Science Magazine reports on a recent innovation in the world of stainless steel.
For those unaware, stainless steel was invented about 150 years ago. “It’s made by melting conventional steel – itself a combination of iron and carbon (and sometimes other metals like nickel) – and adding in chromium and molybdenum, which prevent rust and corrosion. A complex series of cooling, reheating, and rolling steps gives the material a microscopic structure with tightly packed alloy grains and thin boundaries between the grains that create a cell-like structure. When the metal is bent or stressed, planes of atoms in the grains slide past one another, sometimes causing crystalline defects to connect with each other – producing fractures. But strong boundaries can halt these defects, making the material tough, yet still flexible enough to be formed into a desired shape.”

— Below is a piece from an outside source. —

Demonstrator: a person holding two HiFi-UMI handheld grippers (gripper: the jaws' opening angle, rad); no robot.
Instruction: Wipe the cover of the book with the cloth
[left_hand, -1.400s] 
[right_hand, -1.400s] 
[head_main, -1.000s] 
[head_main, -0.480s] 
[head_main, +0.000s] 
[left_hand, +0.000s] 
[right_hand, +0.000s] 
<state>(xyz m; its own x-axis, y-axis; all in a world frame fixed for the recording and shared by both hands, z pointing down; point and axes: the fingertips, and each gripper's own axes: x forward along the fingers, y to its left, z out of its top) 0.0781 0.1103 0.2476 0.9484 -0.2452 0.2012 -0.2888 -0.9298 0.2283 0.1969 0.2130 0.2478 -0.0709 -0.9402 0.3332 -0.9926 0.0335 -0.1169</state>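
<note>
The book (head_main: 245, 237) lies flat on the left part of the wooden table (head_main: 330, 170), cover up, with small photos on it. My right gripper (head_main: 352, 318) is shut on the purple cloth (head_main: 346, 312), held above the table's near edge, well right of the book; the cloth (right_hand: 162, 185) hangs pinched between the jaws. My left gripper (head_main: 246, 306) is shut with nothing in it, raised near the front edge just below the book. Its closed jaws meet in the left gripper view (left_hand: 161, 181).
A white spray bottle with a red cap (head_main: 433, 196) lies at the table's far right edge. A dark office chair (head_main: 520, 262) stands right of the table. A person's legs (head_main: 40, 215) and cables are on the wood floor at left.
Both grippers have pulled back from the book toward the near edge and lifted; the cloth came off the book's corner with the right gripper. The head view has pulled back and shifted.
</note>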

Now, 3D printers are able to print using stainless steel – which is a big deal. Up until this point, 3D printers have worked “best with plastic and porous steel – materials too weak for hard-core applications.”
“[Researchers at Lawrence Livermore National Laboratory in California, however, have recently] come up with a way to 3D print tough and flexible stainless steel, an advance that could lead to faster and cheaper ways to make everything from rocket engines to parts for nuclear reactors and oil rigs.”
These researchers have designed “a computer-controlled process to not only create dense stainless steel layers, but to more tightly control the structure of their material from the nano to micron scale. That allows the printer to build in tiny cell wall-like structures on each scale that prevent fractures and other common problems.”
What is perhaps most impressive about this whole process is the fact the researchers used a commercially available 3D printer and laser to print with this stainless steel.